What is expected:
After finding the line containing "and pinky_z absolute" below, please output that line and each following one through the line containing "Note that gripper", exactly as written.

Information provided:
● ● ● ●
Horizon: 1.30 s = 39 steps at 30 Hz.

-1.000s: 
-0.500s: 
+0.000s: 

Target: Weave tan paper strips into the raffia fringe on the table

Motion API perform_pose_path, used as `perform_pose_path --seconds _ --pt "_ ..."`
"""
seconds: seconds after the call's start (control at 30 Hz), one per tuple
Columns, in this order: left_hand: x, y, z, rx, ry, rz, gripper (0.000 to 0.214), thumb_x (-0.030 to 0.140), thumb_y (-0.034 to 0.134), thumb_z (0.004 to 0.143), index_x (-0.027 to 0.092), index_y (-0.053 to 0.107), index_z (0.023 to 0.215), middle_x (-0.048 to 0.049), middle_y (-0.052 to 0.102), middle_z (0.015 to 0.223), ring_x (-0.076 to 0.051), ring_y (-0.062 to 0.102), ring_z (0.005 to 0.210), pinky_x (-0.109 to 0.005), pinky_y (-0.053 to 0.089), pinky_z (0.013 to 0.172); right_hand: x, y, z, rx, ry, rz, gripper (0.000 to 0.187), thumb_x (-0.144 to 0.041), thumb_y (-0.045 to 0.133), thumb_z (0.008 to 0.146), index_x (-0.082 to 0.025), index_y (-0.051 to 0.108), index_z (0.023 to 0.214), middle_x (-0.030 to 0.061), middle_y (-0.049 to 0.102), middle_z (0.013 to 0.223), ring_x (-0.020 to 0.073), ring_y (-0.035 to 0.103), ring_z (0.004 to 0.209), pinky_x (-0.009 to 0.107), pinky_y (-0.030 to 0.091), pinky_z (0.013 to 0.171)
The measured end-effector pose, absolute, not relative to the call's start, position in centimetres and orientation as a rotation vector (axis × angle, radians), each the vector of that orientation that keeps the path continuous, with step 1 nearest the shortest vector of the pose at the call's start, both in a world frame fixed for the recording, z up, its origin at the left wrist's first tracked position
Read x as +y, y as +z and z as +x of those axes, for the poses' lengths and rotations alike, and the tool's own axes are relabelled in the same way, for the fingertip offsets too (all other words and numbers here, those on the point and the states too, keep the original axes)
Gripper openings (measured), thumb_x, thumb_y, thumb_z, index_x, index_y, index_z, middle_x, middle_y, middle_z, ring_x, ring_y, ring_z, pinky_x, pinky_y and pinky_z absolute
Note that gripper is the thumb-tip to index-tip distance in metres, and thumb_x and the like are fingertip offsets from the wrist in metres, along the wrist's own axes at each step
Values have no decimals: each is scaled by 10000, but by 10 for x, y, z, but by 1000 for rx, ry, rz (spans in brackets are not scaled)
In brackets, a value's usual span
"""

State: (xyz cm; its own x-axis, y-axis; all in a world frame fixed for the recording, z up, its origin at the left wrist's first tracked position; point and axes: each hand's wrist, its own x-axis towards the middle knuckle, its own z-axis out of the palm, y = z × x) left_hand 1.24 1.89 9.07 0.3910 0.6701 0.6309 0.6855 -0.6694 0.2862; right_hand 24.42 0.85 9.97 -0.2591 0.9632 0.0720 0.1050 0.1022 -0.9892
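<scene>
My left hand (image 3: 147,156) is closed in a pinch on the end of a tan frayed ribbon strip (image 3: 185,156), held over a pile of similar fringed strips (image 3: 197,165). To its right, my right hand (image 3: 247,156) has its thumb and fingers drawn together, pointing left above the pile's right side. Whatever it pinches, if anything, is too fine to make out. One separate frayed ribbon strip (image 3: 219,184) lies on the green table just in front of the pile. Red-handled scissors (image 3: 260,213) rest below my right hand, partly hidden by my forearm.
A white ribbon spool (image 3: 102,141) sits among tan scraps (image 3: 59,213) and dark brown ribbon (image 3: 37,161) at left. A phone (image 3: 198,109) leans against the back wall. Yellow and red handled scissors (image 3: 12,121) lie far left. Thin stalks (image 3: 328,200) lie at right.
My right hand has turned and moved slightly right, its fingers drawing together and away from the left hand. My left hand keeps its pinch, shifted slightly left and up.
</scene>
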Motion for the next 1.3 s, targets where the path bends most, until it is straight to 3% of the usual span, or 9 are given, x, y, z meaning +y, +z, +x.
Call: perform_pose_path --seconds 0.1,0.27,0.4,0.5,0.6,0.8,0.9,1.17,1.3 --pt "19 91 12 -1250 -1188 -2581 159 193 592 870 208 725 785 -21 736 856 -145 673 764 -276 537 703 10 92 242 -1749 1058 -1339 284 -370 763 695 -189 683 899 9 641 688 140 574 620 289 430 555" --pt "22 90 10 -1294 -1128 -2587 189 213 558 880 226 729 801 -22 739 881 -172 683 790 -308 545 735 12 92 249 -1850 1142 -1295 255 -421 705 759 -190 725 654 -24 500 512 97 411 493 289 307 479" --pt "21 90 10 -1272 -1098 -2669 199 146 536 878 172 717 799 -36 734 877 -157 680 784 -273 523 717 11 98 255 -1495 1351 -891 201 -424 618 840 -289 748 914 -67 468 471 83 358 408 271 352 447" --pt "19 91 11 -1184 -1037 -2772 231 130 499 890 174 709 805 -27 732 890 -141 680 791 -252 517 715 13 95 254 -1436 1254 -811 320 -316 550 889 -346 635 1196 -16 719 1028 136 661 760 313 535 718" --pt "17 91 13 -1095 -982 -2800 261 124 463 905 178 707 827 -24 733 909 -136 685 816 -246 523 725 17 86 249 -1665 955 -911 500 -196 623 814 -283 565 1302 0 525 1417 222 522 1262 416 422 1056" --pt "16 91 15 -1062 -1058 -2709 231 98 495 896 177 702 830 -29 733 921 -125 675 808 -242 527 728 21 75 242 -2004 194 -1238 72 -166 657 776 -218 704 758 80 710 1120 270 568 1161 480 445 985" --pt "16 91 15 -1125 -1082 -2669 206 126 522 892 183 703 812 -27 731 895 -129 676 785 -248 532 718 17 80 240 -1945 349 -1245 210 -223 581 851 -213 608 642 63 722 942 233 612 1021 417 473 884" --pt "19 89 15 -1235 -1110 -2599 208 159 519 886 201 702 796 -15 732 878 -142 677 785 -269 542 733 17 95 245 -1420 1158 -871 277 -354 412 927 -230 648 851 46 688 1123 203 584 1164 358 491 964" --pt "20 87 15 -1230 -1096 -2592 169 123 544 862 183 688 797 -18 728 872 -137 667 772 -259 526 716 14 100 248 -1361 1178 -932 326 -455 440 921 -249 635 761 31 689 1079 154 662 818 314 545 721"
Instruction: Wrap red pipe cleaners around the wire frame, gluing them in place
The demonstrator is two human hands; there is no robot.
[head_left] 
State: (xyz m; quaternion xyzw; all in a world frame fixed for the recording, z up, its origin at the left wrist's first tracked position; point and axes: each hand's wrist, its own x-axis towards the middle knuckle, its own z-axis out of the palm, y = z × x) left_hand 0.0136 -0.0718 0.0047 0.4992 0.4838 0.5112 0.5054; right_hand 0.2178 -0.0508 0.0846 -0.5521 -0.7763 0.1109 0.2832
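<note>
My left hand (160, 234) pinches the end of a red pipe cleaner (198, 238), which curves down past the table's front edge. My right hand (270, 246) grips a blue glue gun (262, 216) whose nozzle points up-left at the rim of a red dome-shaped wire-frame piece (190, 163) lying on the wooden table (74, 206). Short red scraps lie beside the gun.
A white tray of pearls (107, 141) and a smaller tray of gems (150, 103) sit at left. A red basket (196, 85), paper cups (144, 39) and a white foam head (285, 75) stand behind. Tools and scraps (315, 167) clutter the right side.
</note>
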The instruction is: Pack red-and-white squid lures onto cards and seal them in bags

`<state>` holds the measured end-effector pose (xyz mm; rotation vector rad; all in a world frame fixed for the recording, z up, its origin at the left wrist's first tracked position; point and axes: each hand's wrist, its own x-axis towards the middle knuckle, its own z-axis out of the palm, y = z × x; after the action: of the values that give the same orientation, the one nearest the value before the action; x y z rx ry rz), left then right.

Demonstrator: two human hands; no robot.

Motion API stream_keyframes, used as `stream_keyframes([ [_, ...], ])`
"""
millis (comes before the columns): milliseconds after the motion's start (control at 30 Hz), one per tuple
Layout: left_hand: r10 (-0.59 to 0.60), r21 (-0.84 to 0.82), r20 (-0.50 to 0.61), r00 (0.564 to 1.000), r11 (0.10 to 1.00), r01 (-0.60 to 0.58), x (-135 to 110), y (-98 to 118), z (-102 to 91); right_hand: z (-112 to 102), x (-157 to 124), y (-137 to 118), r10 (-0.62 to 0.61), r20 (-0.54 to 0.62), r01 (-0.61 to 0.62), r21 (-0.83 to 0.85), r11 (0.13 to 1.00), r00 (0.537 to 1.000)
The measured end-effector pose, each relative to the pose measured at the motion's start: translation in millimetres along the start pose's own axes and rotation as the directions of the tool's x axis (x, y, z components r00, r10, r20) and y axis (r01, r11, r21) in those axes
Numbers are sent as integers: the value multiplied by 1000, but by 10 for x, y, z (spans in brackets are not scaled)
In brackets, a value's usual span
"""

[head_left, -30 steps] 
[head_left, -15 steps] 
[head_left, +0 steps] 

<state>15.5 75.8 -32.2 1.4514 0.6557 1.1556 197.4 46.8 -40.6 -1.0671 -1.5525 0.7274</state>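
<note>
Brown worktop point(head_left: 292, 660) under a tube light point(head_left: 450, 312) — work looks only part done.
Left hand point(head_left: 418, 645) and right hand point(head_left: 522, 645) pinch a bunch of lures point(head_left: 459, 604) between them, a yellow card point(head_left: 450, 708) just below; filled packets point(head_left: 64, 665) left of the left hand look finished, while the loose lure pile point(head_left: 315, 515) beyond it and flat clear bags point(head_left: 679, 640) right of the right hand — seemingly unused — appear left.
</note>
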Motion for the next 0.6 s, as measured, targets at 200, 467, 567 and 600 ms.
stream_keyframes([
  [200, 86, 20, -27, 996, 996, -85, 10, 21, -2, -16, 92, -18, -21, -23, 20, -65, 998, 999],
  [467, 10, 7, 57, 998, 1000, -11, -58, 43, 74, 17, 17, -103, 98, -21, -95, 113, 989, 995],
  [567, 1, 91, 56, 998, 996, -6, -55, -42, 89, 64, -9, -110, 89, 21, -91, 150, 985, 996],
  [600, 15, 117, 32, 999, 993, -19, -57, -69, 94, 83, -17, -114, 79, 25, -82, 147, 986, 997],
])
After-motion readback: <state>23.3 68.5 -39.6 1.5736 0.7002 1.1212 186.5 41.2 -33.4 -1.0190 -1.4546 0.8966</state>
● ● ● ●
Task output:
Gripper openings (measured), thumb_x, thumb_y, thumb_z, index_x, index_y, index_z, middle_x, middle_y, middle_z, ring_x, ring_y, ring_z, pinky_x, pinky_y and pinky_z absolute
Note that gripper is the thumb-tip to index-tip distance in metres, and thumb_x and the like are fingertip offsets from the wrist in metres, along the wrist's own axes at each step

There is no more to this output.